Elisa Martín Ortega, Alumbramiento, Palencia, Cálamo, 2016.
Uno no decide los libros que escribe. Desde ese descubrimiento, hecho ahora de una forma más nítida que en anteriores publicaciones, me sorprende haber concluido, y tener ya entre las manos, mi último libro de poemas: Alumbramiento. Se podría decir de él que trata de la maternidad, en tres etapas: “Preludio de amor”, centrado en el amor de pareja; “Espera”, sobre el embarazo; e “Infancia”, que recoge la relación de una madre con su niño que aún no habla (evocando el significado etimológico de la palabra in-fancia). Sin embargo, yo prefiero afirmar que es un libro que habla de la intimidad: de la intimidad de una mujer con su amante; de la intimidad con el propio cuerpo; de la intimidad de una madre con su bebé. Encuentro en esa palabra, intimidad, el vértice donde confluyen los cuidados, las pasiones, las heridas y la soledad necesaria para todo acto de escritura. Porque también es preciso evocar la intimidad de ese cuarto cerrado en que se escribe, de una libertad que es al mismo tiempo presencia y ausencia de lo que más amamos.
Los poemas fueron compuestos lentamente, a lo largo de los últimos tres o cuatro años, y están ordenados en orden cronológico. Nunca me había pasado antes concebir un poemario de una forma tan sencilla, tan marcado por el propio discurrir del tiempo. Pero tampoco se trata en modo alguno de un diario o una confesión. Creo que se recorren tres momentos que tienen que ver con esa intimidad a la que me he referido antes, y que surgen, sobre todo, de una experiencia del cuerpo. Escribir sobre el cuerpo es siempre un desafío. Es tratar de llegar con las palabras a un lugar donde, por definición, no hay palabras. Buscar nombres que alumbren y que ofrezcan una vía de acceso a ese territorio ignoto de lo que esconde y lo que sabe el cuerpo: lo placentero y lo terrible; lo tierno y lo amenazante.

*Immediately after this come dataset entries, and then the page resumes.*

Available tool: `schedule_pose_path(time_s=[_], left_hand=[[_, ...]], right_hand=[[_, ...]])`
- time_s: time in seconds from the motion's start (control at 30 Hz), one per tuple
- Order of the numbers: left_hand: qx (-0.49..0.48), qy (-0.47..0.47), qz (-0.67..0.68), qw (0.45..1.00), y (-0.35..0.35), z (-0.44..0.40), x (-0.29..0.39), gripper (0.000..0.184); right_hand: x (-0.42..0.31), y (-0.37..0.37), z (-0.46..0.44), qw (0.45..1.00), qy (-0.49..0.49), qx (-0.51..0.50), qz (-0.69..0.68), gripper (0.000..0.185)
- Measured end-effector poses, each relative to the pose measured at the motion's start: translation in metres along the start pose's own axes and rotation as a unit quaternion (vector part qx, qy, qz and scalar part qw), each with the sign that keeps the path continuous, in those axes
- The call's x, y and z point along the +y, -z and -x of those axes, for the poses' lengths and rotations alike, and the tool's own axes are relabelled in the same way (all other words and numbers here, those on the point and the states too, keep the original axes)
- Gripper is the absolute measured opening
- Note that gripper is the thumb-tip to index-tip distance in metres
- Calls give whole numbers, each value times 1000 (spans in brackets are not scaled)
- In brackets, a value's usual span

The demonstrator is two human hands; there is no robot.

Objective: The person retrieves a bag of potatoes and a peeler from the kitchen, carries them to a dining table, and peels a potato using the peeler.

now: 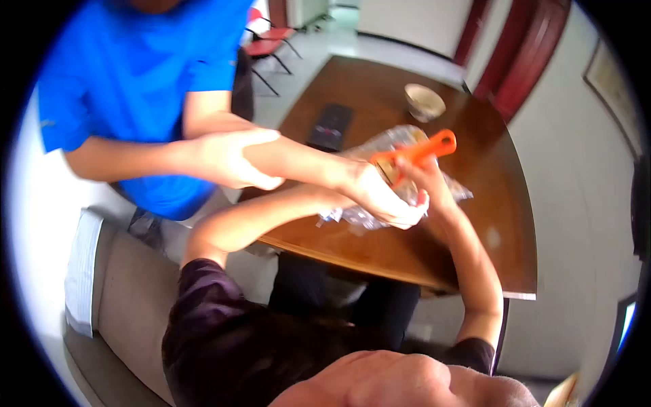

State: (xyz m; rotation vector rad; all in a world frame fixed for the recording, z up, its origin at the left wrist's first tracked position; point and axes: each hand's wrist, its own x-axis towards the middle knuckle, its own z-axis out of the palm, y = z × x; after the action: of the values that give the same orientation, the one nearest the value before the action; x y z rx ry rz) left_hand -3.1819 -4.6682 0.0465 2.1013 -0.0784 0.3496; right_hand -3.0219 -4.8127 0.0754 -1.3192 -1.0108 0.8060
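My right hand [428,175] is closed around the orange handle of a Y-shaped peeler [434,145]. The peeler's forked head points left, over a pale yellowish thing [386,167] that is mostly covered and blurred. From the left my left forearm [271,211] reaches across the table edge; its hand is hidden behind a co-worker's hand [383,197]. That co-worker's arm crosses over mine, with fingers close to my right hand. Below the hands lies a crumpled clear plastic bag [366,218] on the table.
A co-worker in a blue shirt [142,81] stands at the left, their other hand [237,159] on their own forearm. The brown wooden table [475,237] carries a bowl [425,103] and a black box-like object [330,127]. A sofa [135,285] stands lower left, red chairs [268,44] behind.
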Motion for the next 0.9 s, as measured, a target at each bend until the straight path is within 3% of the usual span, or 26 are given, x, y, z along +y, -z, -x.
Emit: schedule_pose_path(time_s=[0.03,0.07,0.13,0.17,0.23,0.3,0.43,0.5,0.57,0.7,0.8,0.9], left_hand=[[-13,-38,-115,993,-12,3,-27,29],[3,-35,-133,991,-16,-5,-53,29],[24,-108,-150,983,-17,-28,-77,47],[53,-106,-163,980,-14,-23,-58,54],[126,-85,-211,966,-9,-3,-7,67],[183,-109,-264,941,-6,1,13,76],[181,-21,-267,946,-3,4,12,77],[204,-44,-247,946,-6,3,9,74],[196,7,-192,961,-7,5,20,76],[171,7,-216,961,-6,2,28,79],[181,-14,-236,955,-9,5,16,79],[183,-11,-253,950,-11,4,6,79]], right_hand=[[18,5,-6,1000,8,-11,16,41],[6,-4,2,997,-41,-2,-67,35],[16,8,-8,998,-26,4,-65,30],[15,13,-14,997,-20,-1,-72,29],[1,20,-16,986,-99,77,-113,26],[25,50,-32,972,-134,72,-178,22],[19,48,-34,952,-93,85,-280,25],[27,46,-41,965,-52,52,-251,28],[3,16,-22,985,-42,50,-162,32],[-1,-19,-8,1000,4,17,-17,31],[6,-11,-19,998,-49,1,-30,37],[11,12,-31,989,-89,83,-85,30]])
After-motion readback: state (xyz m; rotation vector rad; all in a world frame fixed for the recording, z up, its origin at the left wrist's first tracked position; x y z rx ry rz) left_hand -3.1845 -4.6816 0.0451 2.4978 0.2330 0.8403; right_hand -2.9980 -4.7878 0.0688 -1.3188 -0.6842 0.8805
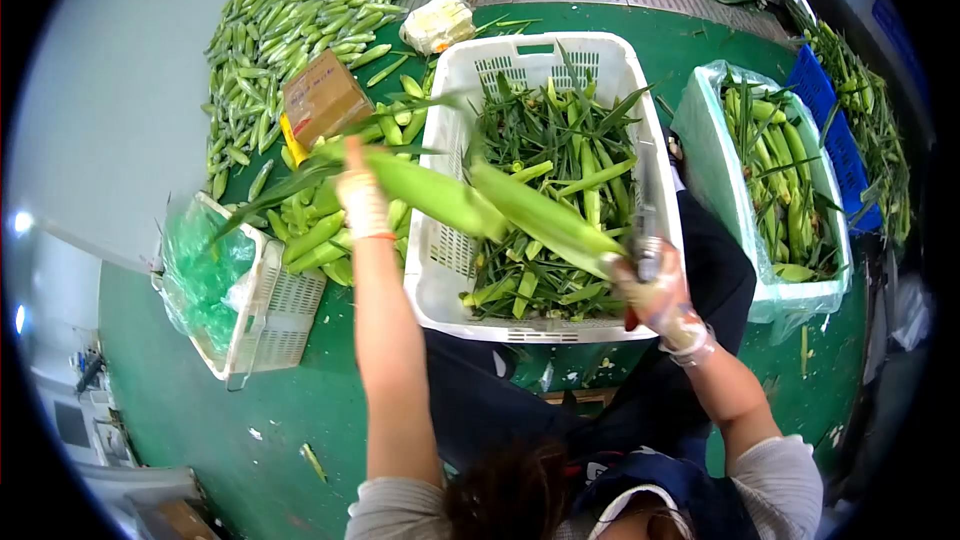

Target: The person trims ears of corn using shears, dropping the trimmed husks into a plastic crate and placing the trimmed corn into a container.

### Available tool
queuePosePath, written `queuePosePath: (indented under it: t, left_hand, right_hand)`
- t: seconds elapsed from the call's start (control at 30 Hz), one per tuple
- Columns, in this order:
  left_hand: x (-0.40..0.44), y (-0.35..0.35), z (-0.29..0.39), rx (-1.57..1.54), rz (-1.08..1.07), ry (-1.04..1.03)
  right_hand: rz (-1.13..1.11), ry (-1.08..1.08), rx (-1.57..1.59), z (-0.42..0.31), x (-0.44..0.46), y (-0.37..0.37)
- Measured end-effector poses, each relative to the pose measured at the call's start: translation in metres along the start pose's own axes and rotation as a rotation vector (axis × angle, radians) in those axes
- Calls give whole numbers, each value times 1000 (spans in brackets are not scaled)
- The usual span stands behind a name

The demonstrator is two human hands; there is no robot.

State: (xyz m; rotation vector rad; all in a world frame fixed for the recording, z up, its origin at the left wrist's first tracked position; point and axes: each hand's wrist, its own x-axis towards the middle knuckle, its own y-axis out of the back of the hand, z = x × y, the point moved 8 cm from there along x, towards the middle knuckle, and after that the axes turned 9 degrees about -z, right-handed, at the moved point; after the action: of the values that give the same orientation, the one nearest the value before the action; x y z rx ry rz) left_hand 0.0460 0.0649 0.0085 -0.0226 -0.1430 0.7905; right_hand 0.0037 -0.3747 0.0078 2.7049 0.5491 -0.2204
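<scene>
Above the large white perforated plastic basket (430, 290) of cut green leaves (520, 125), two long, husk-covered green corn ears (435, 195) meet between the hands. The left hand (363, 202) wraps one; the right hand (650, 290) closes round a blurred grey metal tool (649, 258), the other ear's end at its fingers. Left fingers are best kept clear of metal. Count: one basket, two raised ears, one tool.

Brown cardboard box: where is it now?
In the head view, the brown cardboard box is at upper left, beyond the white-gloved left hand, beside many long green corn ears.
</scene>
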Motion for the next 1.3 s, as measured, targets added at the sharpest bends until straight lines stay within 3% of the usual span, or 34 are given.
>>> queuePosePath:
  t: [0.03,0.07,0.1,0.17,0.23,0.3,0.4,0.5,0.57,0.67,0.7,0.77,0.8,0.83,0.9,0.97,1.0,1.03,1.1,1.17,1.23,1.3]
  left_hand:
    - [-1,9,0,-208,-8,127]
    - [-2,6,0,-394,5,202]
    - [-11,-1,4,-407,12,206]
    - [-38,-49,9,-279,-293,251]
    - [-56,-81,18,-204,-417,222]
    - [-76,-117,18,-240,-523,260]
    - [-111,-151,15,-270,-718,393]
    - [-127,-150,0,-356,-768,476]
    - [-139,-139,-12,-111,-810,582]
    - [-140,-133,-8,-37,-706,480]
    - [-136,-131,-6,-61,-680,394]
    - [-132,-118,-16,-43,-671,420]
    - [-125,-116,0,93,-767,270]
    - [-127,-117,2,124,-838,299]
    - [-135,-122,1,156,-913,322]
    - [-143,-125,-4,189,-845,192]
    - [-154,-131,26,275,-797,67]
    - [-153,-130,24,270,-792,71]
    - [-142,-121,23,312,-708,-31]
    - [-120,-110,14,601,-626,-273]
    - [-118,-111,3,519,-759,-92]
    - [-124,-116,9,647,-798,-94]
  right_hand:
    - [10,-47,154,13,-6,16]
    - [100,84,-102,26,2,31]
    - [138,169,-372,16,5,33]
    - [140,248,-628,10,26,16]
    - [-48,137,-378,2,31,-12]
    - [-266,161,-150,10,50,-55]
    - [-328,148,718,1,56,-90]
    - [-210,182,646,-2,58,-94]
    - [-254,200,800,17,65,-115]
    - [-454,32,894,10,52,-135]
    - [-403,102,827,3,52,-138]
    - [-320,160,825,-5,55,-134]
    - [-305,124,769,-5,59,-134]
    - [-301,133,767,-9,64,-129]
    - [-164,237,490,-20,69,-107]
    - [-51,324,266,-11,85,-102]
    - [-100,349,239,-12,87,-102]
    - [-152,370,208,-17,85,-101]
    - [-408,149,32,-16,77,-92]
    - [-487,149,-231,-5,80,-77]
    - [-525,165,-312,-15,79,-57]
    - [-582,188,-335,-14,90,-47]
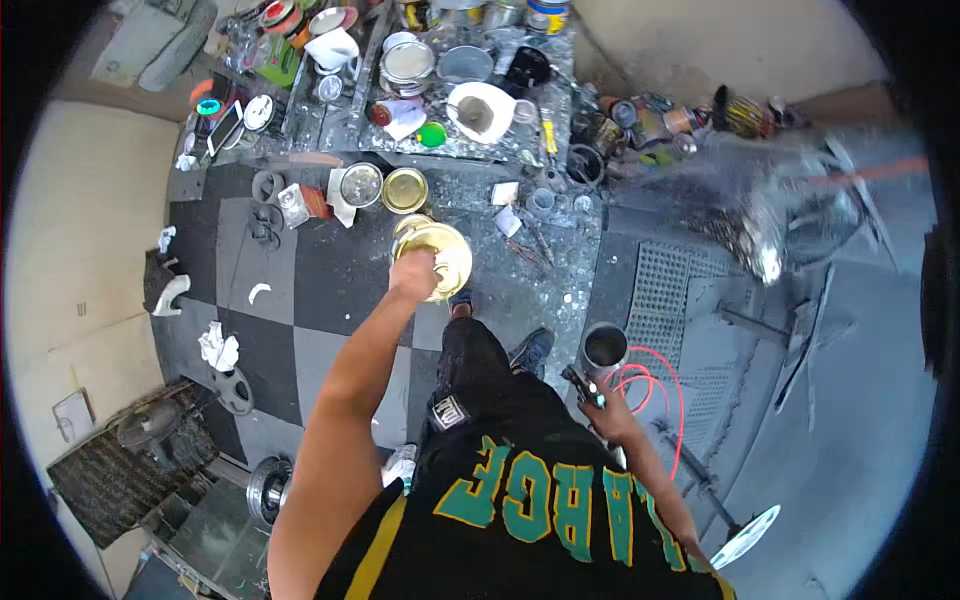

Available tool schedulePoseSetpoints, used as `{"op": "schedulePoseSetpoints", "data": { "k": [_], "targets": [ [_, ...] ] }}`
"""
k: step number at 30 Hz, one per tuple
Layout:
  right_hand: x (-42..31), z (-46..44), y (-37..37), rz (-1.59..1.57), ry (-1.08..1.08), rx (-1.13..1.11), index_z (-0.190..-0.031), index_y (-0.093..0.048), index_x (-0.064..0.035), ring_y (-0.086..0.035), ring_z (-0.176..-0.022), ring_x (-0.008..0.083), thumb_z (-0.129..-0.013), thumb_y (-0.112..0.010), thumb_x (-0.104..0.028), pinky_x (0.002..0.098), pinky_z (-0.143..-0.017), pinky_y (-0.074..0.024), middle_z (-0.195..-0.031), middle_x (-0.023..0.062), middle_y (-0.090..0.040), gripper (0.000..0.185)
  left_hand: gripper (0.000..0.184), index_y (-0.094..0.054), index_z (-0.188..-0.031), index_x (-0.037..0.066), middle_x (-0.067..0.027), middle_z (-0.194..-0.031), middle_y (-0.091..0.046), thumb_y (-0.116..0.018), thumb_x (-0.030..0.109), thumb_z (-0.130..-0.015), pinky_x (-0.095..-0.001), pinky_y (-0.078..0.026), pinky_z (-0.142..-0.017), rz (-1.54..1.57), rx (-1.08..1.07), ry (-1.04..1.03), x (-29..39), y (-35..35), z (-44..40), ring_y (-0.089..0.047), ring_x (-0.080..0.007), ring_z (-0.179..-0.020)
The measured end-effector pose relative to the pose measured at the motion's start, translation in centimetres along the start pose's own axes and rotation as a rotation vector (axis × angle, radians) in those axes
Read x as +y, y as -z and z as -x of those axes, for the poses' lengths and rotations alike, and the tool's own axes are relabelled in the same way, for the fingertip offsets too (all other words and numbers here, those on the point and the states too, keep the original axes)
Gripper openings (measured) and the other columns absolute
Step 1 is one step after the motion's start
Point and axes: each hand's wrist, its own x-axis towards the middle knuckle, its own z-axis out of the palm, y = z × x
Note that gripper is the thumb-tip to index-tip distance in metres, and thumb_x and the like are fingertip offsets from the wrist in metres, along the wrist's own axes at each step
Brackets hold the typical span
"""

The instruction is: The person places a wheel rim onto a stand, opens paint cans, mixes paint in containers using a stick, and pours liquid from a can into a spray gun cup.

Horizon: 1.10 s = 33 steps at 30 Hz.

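Observation:
My left hand (415, 272) is closed at the near rim of a shiny gold paint tin (452, 258), above the checkered floor and close to my left shoe. Its fingertips are partly hidden against the tin. Another gold round edge (412, 222) shows just behind it. My right hand (608, 412) grips a spray gun (578, 385) low at my right side. The gun carries a round grey cup (604, 347) with a dark inside. A red hose (672, 375) loops beside that hand.
Ahead stands a paint-spattered bench (500, 165) crowded with tins, tubs and a white bowl (480, 112). Two round tins (404, 190) sit at its near edge. To the right are a perforated metal panel (655, 300) and plastic-wrapped items (760, 230). A wheel (268, 490) lies lower left.

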Motion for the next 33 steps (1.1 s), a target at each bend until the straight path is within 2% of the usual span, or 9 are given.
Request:
{"op": "schedulePoseSetpoints", "data": {
  "k": [1, 5, 13, 14, 17, 20, 29, 32, 33],
  "targets": [
    [1.3, -0.1, 0.3, 0.038, 0.136, -0.040, -0.144, -0.051, -0.0059, -0.062, -0.121, 0.0414, -0.091, -0.070, -0.023, 0.0455, -0.098, -0.0502, -0.126, 0.0286, -0.065, 0.059, 0.035, -0.069, -0.110, 0.010, -0.0175, -0.105, -0.073, -0.079, 0.028, -0.082, -0.0485, -0.057, -0.086, 0.023, 0.025, -0.028, 2.9, 2.2, 3.0, -0.071, -0.0368, -0.101],
    [2.9, -0.2, 0.7, 0.222, 0.236, -0.076, -0.144, -0.050, -0.0035, -0.060, -0.123, 0.0430, -0.091, -0.068, -0.029, 0.0473, -0.104, -0.0476, -0.132, 0.0266, -0.062, 0.062, 0.029, -0.062, -0.092, 0.009, -0.0155, -0.084, -0.068, -0.079, 0.028, -0.079, -0.0511, -0.053, -0.073, 0.027, 0.277, -0.304, 12.0, 7.1, 12.8, -0.068, -0.0386, -0.084],
    [-2.9, 4.7, 5.0, 0.054, 0.310, -0.138, -0.142, -0.053, -0.0043, -0.054, -0.131, 0.0412, -0.093, -0.066, -0.033, 0.0454, -0.109, -0.0438, -0.136, 0.0246, -0.061, 0.058, 0.030, -0.059, -0.077, 0.005, -0.0094, -0.072, -0.057, -0.087, 0.011, -0.071, -0.0406, -0.048, -0.059, 0.181, 0.833, -0.751, 24.8, 10.5, 23.5, -0.059, -0.0296, -0.065],
    [-3.8, 5.7, 5.8, 0.070, 0.272, -0.152, -0.144, -0.053, -0.0055, -0.068, -0.111, 0.0374, -0.093, -0.067, -0.033, 0.0436, -0.097, -0.0520, -0.129, 0.0250, -0.065, 0.059, 0.029, -0.060, -0.076, 0.006, -0.0077, -0.073, -0.058, -0.087, 0.012, -0.070, -0.0405, -0.046, -0.060, 0.161, 0.863, -0.820, 25.5, 10.8, 24.0, -0.060, -0.0293, -0.066],
    [-6.9, 9.0, 8.2, 0.006, 0.153, -0.233, -0.145, -0.052, -0.0064, -0.073, -0.080, 0.0280, -0.093, -0.069, -0.033, 0.0388, -0.077, -0.0582, -0.121, 0.0223, -0.068, 0.061, 0.023, -0.061, -0.076, 0.012, -0.0045, -0.071, -0.054, -0.083, 0.012, -0.071, -0.0416, -0.046, -0.061, 0.115, 0.986, -0.994, 28.0, 11.7, 25.3, -0.060, -0.0271, -0.068],
    [-7.2, 10.6, 9.2, -0.111, 0.263, -0.227, -0.149, -0.047, -0.0030, -0.065, -0.063, 0.0152, -0.092, -0.074, -0.035, 0.0321, -0.057, -0.0531, -0.093, 0.0122, -0.071, 0.071, 0.022, -0.063, -0.076, 0.013, -0.0023, -0.073, -0.054, -0.082, 0.008, -0.066, -0.0402, -0.044, -0.062, 0.080, 1.053, -1.102, 29.3, 11.9, 25.6, -0.060, -0.0246, -0.071],
    [-7.1, 12.5, 10.1, -0.221, 0.330, -0.192, -0.147, -0.048, 0.0020, -0.063, -0.063, 0.0139, -0.092, -0.076, -0.033, 0.0290, -0.059, -0.0537, -0.095, 0.0092, -0.070, 0.071, 0.019, -0.068, -0.078, 0.009, -0.0049, -0.090, -0.070, -0.079, 0.002, -0.064, -0.0378, -0.050, -0.070, 0.108, 1.171, -1.266, 31.4, 14.0, 26.5, -0.067, -0.0271, -0.082],
    [-7.7, 12.9, 10.8, -0.241, 0.345, -0.246, -0.146, -0.049, 0.0021, -0.069, -0.069, 0.0185, -0.093, -0.073, -0.034, 0.0317, -0.065, -0.0572, -0.119, 0.0189, -0.067, 0.069, 0.023, -0.074, -0.083, 0.008, -0.0063, -0.092, -0.072, -0.079, 0.002, -0.061, -0.0382, -0.052, -0.073, 0.126, 1.195, -1.285, 32.2, 15.1, 27.5, -0.069, -0.0288, -0.085],
    [-7.8, 12.9, 10.9, -0.230, 0.365, -0.231, -0.146, -0.049, 0.0011, -0.068, -0.068, 0.0180, -0.093, -0.073, -0.034, 0.0318, -0.065, -0.0568, -0.116, 0.0179, -0.068, 0.068, 0.024, -0.075, -0.084, 0.007, -0.0064, -0.093, -0.072, -0.079, 0.002, -0.061, -0.0383, -0.052, -0.074, 0.133, 1.204, -1.289, 32.3, 15.2, 27.6, -0.069, -0.0290, -0.086]
  ]
}}
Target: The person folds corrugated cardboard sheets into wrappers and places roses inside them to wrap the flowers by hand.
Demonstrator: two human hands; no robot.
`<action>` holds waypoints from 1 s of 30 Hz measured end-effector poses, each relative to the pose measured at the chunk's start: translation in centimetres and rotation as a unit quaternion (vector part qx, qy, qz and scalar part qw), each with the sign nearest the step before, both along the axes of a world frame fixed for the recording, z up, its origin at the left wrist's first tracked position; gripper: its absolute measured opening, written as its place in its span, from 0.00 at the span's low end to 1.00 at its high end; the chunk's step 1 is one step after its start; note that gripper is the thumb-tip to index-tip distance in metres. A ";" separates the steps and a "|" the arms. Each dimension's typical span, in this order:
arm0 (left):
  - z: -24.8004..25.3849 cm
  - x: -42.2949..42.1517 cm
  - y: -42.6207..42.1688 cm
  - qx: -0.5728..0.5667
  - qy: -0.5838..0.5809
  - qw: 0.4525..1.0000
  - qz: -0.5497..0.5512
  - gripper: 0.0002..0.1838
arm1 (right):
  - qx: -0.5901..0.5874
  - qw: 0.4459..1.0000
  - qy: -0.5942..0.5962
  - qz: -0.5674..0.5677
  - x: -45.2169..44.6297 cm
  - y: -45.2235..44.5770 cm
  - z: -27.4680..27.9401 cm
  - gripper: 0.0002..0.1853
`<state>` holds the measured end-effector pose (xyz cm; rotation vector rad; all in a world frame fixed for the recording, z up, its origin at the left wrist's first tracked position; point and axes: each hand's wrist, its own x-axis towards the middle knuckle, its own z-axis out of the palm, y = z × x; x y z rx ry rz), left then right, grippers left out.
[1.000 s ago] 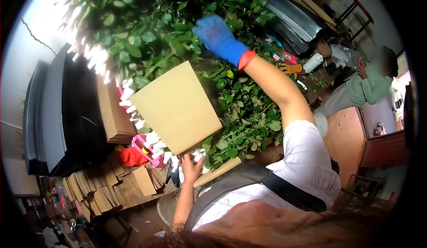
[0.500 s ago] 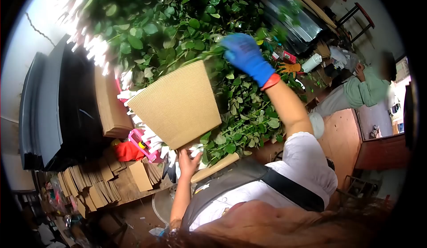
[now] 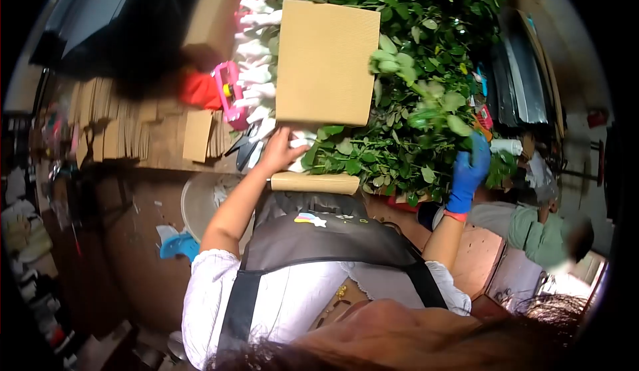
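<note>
My left hand [image 3: 283,151] is bare and rests at the lower left corner of a ribbed cardboard sheet [image 3: 326,65], thumb spread away from the fingers. Its fingertips touch the sheet's edge and the white-wrapped stem ends [image 3: 256,75] beside it. My right hand [image 3: 471,171], in a blue glove with a red cuff, is closed at the right side of the pile. From it a leafy stem [image 3: 432,98], blurred by motion, reaches up and left towards the sheet. Under the sheet lies a thick heap of green leafy stems [image 3: 399,151].
A rolled cardboard edge [image 3: 316,183] lies between the pile and my apron. On the left are a pink plastic holder [image 3: 231,95], black scissors [image 3: 243,148] and stacked cardboard pieces [image 3: 120,131]. A person in a green top [image 3: 549,231] is at the right.
My gloved right hand has moved from above the leaves down to the right, with the leafy stem trailing. The view has turned. My left hand stays by the sheet's lower edge.
</note>
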<state>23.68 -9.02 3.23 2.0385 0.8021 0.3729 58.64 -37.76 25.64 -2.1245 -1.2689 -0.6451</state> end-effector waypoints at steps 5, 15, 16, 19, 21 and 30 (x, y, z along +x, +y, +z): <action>0.0 0.0 0.0 0.032 0.030 0.999 0.002 0.34 | 0.226 0.960 0.162 0.041 -3.0 -2.3 5.3 0.24; 0.6 0.0 -0.3 0.039 -0.009 0.999 0.011 0.32 | 0.231 0.961 0.097 0.120 -8.8 0.3 10.3 0.19; 0.6 0.0 -0.3 0.030 0.002 1.000 0.010 0.32 | 0.241 0.956 0.115 0.119 -8.9 -0.1 10.4 0.19; 0.0 0.0 0.2 0.070 -0.061 0.995 -0.042 0.29 | 0.136 0.977 0.066 0.151 -8.8 -0.2 12.0 0.18; 0.0 0.0 0.4 0.093 -0.172 0.977 -0.081 0.20 | -0.044 0.981 -0.064 0.178 -9.0 1.6 13.2 0.22; 0.0 0.1 0.2 0.024 0.005 1.000 -0.008 0.27 | -0.385 0.921 -0.036 -0.033 -5.5 4.5 -5.4 0.24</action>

En última instancia, querría nombrar sólo a la piel. Esa última frontera del cuerpo, que, leyendo el libro a posteriori, me ha parecido descubrir como una presencia constante. La piel de los amantes, donde reside el tacto; la piel del niño en el vientre materno: oculta, que no alcanza a tocar su madre, y que sin embargo se desarrolla en su interior; la piel a través de la que se toca al recién nacido, que permite el primer contacto entre dos cuerpos. “El corazón late en la piel”, quizá ese sea el último hallazgo de Alumbramiento. El pecho es, a menudo, pura angustia, y las emociones se filtran a través del tacto, de lo presentido y lo sensible.
Poco más puedo decir. La ausencia se ha convertido en la condición de la intimidad y de la escritura. Pues no hay presencia sin una falta anterior, sin un vacío que se avecina. Escribir sobre la plenitud que invade –el sexo, el cuerpo lleno y colmado de vida, los niños que nunca renuncian a la presencia, la angustia que todo lo envuelve a pesar de uno mismo– sólo es posible desde la separación intermitente, desde la soledad, desde un no-estar que permite el encuentro.